Solana (SOL) takes a dip today, as stocks fall 5.11% over the past 24 hours, extending its weekly losses to over 8.54%. This move comes amid a sharp risk-off shift across markets, with equities and crypto both getting rekt.
The sell-off is based on a combination of Long-Term Holder (LTH) distribution, technical breakdowns, and fading retail momentum, putting the Solana (SOL) market under pressure.
Solana’s Current Market Scenario
SOL drops 5.11% to $116.48 over the past 24 hours, pulling down its market capitalization to approximately $65.93 billion. This decline aligns with a broader market downturn and is driven by specific negative catalysts.
SOL’s drop occurs amid a bearish, high-risk market that is affected by waning investor interest and a weak internal network. On-chain metrics show a sharp rise in “Livability,” indicating selling by long-term holders, and a 1.4 million drop in new addresses over 48 hours, as the wider cryptocurrency market witnesses the dip of coins like Bitcoin.
When long-term holders distribute and network growth stalls, it removes key price supports. The combination of macro-driven selling and weak on-chain fundamentals creates compounded downward pressure.
Key Market Metrics:
- Fear & Greed Index: 16 (Extreme Fear)
- Market Sentiment: Bearish
- Supply Inflation: 16.38% (High)
- Bitcoin Dominance: 2.34%
- Volatility: 5.37% (High)
SolanaPrice Prediction: Today, Tomorrow, & This Week
Historically, LTH sell waves precede 15-20% corrections. LTHs control ~40% of the circulating supply. Their exits create concentrated sell pressure. This aligns with SOL’s failure to hold $130 support, a level that previously attracted accumulation.
Solana’s price outlook is cautiously optimistic, hinging on technical execution and institutional adoption. According to AskFocal, “Solana is flashing a major shift in market structure… A sustained break above $142 opens the door to the $150+ range.”, while CherrySixx69 says that “This chart looks horrible. Solana has a massive bearish head and shoulders.”
This technical breakout from a falling channel suggests a shift from a downtrend to a potential uptrend targeting $150 and beyond. On the other hand, the head-and-shoulders pattern is a classic reversal signal, indicating that the recent price action could be a top, with a breakdown risk toward the $120 support zone.
| Date | Day of Week | Daily Low | Daily High | Average |
|---|---|---|---|---|
| 31/01 | Saturday | $113.71 | $116.98 | $115.35 |
| 01/02 | Sunday | $104.22 | $116.32 | $110.27 |
| 02/02 | Monday | $105.6 | $114.46 | $110.03 |
| 03/02 | Tuesday | $110.19 | $116.7 | $113.45 |
| 04/02 | Wednesday | $111.85 | $117.2 | $114.53 |
| 05/02 | Thursday | $102.46 | $114.37 | $108.42 |
| 06/02 | Friday | $99.85 | $107 | $103.43 |
Outlook: Technicals, Institutional Activity & Macro Trends
Technical Analysis
SOL broke below the 20-day MA ($128) and key $126 support, activating stop-losses. The RSI at 46 shows weakening momentum, while Bollinger Bands suggest rising volatility to the downside.
Technical traders are exiting positions, with the next major support at $118 (January 2026 low). The 4-hour chart shows bearish order clusters at $124-$126, creating overhead resistance. The traders interpret this as confirmation of a downtrend. Stop-loss triggers below $160 likely accelerated selling. A close under $118 could open a path to $100.
Institutional Activity
Solana has seen consistent capital inflow via U.S.-listed ETFs, with no weekly outflows since their launch. Simultaneously, its tokenized real-world asset (RWA) ecosystem has surged, surpassing $1 billion in Total Value Locked (TVL) as of January 2026, indicating deepening real-world utility.

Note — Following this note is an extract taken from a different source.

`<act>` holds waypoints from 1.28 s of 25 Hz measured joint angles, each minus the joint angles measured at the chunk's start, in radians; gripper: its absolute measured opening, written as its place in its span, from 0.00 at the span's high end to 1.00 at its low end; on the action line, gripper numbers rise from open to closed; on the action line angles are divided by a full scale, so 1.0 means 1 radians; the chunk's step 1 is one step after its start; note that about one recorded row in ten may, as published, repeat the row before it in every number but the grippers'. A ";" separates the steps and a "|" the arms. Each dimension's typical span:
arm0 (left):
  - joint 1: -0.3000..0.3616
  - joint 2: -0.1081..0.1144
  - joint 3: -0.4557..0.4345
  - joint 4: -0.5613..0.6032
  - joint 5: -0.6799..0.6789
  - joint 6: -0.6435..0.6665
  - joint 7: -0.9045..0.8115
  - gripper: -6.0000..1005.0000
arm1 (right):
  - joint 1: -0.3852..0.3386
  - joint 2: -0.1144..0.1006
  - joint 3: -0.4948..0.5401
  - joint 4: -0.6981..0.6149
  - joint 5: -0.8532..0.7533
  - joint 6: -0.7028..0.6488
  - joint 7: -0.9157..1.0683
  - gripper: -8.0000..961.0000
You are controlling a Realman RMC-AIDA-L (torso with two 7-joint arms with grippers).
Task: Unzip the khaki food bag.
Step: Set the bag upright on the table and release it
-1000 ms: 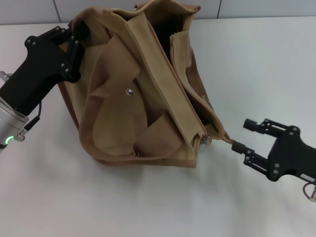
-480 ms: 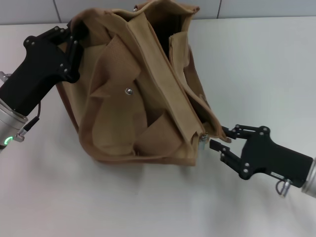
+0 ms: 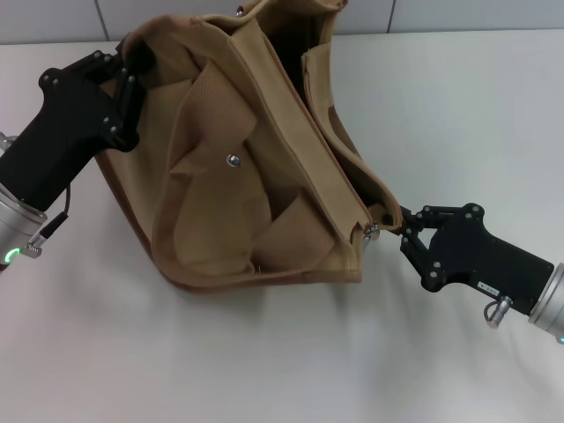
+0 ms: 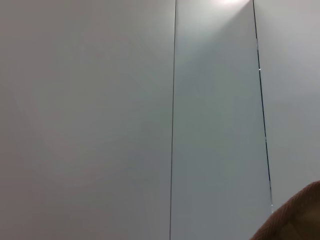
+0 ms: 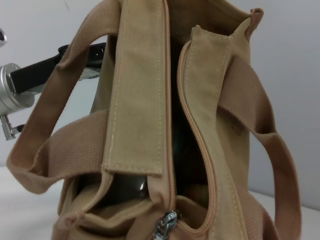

These trends create a structural demand base for SOL. ETF flows represent “sticky” institutional capital, while RWA growth ties SOL’s value to tangible financial activity beyond speculation. Continued expansion in these areas could provide a price floor and steady appreciation pressure, independent of retail sentiment cycles
Bottom Line
SOL’s drop reflects profit-taking by early investors, technical triggers, and cooling retail hype. The consensus on Solana is mixed, caught between technical optimism for a breakout and chart-based fears of a deeper correction. The key battleground is the $140–$150 zone; a decisive close above it could validate the bullish structure, while a rejection may confirm bearish patterns.
Disclaimer: This Solana price analysis is based on market data, technical indicators, and predictive modeling. It does not imply financial advice. Cryptocurrency markets are highly volatile. Always conduct individual research before making investment decisions.